* [Your goal]
Give back the full listing exactly as written.

* [Source material]

--------------------------------

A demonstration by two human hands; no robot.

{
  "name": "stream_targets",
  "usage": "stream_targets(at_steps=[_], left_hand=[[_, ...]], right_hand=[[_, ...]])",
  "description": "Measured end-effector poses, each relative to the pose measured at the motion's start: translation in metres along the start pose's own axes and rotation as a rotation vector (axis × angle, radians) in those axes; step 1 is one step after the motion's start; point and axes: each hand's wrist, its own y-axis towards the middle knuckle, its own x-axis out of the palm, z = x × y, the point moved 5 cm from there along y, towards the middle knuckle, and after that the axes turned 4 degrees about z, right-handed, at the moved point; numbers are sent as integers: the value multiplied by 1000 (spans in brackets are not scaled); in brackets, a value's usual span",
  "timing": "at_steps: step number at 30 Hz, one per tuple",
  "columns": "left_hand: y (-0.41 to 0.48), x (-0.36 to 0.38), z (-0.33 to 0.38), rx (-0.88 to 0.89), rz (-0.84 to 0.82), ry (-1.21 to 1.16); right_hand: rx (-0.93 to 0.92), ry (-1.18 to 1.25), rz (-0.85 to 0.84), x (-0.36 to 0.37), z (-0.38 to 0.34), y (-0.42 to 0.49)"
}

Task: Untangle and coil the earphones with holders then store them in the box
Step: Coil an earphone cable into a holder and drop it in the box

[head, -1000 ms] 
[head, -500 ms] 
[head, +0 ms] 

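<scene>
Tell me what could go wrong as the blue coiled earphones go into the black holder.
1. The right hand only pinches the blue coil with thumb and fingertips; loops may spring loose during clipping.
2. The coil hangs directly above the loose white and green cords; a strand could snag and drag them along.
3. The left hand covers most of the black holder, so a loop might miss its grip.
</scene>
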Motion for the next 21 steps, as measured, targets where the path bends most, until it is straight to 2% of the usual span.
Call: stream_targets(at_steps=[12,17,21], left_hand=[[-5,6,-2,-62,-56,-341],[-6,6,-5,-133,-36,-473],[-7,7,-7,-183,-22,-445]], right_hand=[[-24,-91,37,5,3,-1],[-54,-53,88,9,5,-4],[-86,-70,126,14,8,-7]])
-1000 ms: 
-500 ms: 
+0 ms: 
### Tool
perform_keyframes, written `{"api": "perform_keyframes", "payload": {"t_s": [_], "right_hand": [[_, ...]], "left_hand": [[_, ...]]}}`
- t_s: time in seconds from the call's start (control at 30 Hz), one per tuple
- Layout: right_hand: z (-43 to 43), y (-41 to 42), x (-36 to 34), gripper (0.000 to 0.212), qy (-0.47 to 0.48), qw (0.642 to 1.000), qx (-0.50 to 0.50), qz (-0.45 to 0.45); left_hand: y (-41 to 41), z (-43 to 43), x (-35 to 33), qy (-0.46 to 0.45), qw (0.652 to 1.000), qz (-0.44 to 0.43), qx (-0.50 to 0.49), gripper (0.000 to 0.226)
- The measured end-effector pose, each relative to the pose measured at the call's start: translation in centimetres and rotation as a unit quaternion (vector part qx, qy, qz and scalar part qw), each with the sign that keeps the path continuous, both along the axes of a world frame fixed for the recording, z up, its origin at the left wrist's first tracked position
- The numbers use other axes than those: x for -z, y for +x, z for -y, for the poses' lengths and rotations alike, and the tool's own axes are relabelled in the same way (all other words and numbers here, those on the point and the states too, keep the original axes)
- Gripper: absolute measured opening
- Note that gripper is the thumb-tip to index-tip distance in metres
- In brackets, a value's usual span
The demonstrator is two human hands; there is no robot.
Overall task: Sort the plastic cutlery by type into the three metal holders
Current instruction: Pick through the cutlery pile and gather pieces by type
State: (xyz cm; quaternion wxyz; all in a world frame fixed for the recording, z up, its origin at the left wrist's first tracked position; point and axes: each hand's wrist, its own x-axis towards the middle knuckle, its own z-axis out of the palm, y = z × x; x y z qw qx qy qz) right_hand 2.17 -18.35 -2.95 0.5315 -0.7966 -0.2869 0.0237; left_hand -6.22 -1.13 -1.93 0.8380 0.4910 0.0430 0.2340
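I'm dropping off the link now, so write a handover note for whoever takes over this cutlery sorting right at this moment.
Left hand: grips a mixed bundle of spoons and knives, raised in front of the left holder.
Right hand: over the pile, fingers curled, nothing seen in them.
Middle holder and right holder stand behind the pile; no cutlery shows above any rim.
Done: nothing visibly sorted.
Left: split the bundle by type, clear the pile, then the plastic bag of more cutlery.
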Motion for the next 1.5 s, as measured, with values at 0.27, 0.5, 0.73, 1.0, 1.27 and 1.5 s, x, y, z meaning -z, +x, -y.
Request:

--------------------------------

* [Solved exercise]
A demonstration by two human hands; no robot.

{
  "name": "stream_targets",
  "usage": "stream_targets(at_steps=[_], left_hand=[[_, ...]], right_hand=[[_, ...]])",
  "description": "Measured end-effector poses, each relative to the pose measured at the motion's start: translation in metres along the start pose's own axes and rotation as a rotation vector (axis × angle, radians) in those axes; step 1 is one step after the motion's start; point and axes: each hand's wrist, its own y-axis towards the middle knuckle, its own x-axis out of the palm, z = x × y, the point moved 5 cm from there along y, towards the middle knuckle, and after that the axes turned 4 degrees about z, right-handed, at the moved point; numbers are sent as integers: the value multiplied by 1000 (spans in brackets are not scaled); in brackets, a value's usual span",
  "timing": "at_steps: step number at 30 Hz, one per tuple",
  "columns": "left_hand: y (-0.41 to 0.48), x (-0.36 to 0.38), z (-0.33 to 0.38), rx (-0.88 to 0.89), rz (-0.84 to 0.82), ry (-1.21 to 1.16); right_hand: rx (-0.93 to 0.92), ry (-1.18 to 1.25), rz (-0.85 to 0.84), x (-0.36 to 0.37), z (-0.38 to 0.34), y (-0.42 to 0.49)"
}

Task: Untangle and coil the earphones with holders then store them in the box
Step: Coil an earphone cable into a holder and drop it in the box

[head, -1000 ms] 
[head, -500 ms] 
[head, +0 ms] 

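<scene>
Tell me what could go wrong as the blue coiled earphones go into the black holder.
1. The right hand only pinches the blue coil with thumb and fingertips; loops may spring loose during clipping.
2. The coil hangs directly above the loose white and green cords; a strand could snag and drag them along.
3. The left hand covers most of the black holder, so a loop might miss its grip.
</scene>
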Motion for the next 21 steps, as measured, targets where the path bends most, until it is straight to 2% of the usual span.
Call: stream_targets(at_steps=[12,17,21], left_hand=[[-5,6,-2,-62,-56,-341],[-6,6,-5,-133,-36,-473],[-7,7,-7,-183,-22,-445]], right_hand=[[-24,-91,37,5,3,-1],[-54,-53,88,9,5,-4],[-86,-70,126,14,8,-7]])
-1000 ms: 
-500 ms: 
+0 ms: 
### Tool
perform_keyframes, written `{"api": "perform_keyframes", "payload": {"t_s": [_], "right_hand": [[_, ...]], "left_hand": [[_, ...]]}}`
- t_s: time in seconds from the call's start (control at 30 Hz), one per tuple
- Layout: right_hand: z (-43 to 43), y (-41 to 42), x (-36 to 34), gripper (0.000 to 0.212), qy (-0.47 to 0.48), qw (0.642 to 1.000), qx (-0.50 to 0.50), qz (-0.45 to 0.45); left_hand: y (-41 to 41), z (-43 to 43), x (-35 to 33), qy (-0.46 to 0.45), qw (0.652 to 1.000), qz (-0.44 to 0.43), qx (-0.50 to 0.49), gripper (0.000 to 0.226)
- The measured end-effector pose, each relative to the pose measured at the call's start: translation in centimetres and rotation as a unit quaternion (vector part qx, qy, qz and scalar part qw), each with the sign that keeps the path continuous, both along the axes of a world frame fixed for the recording, z up, its origin at the left wrist's first tracked position
- The numbers use other axes than those: x for -z, y for +x, z for -y, for the poses' lengths and rotations alike, and the tool's own axes are relabelled in the same way (all other words and numbers here, those on the point and the states too, keep the original axes)
- Gripper: absolute measured opening
- Note that gripper is the thumb-tip to index-tip distance in metres
- In brackets, a value's usual span
The demonstrator is two human hands; there is no robot.
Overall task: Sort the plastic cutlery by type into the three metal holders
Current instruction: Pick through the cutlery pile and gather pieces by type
State: (xyz cm; quaternion wxyz; all in a world frame fixed for the recording, z up, its origin at the left wrist's first tracked position; point and axes: each hand's wrist, its own x-axis towards the middle knuckle, its own z-axis out of the palm, y = z × x; x y z qw qx qy qz) right_hand 2.17 -18.35 -2.95 0.5315 -0.7966 -0.2869 0.0237; left_hand -6.22 -1.13 -1.93 0.8380 0.4910 0.0430 0.2340
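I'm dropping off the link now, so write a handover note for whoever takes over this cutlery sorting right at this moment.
Left hand: grips a mixed bundle of spoons and knives, raised in front of the left holder.
Right hand: over the pile, fingers curled, nothing seen in them.
Middle holder and right holder stand behind the pile; no cutlery shows above any rim.
Done: nothing visibly sorted.
Left: split the bundle by type, clear the pile, then the plastic bag of more cutlery.
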Motion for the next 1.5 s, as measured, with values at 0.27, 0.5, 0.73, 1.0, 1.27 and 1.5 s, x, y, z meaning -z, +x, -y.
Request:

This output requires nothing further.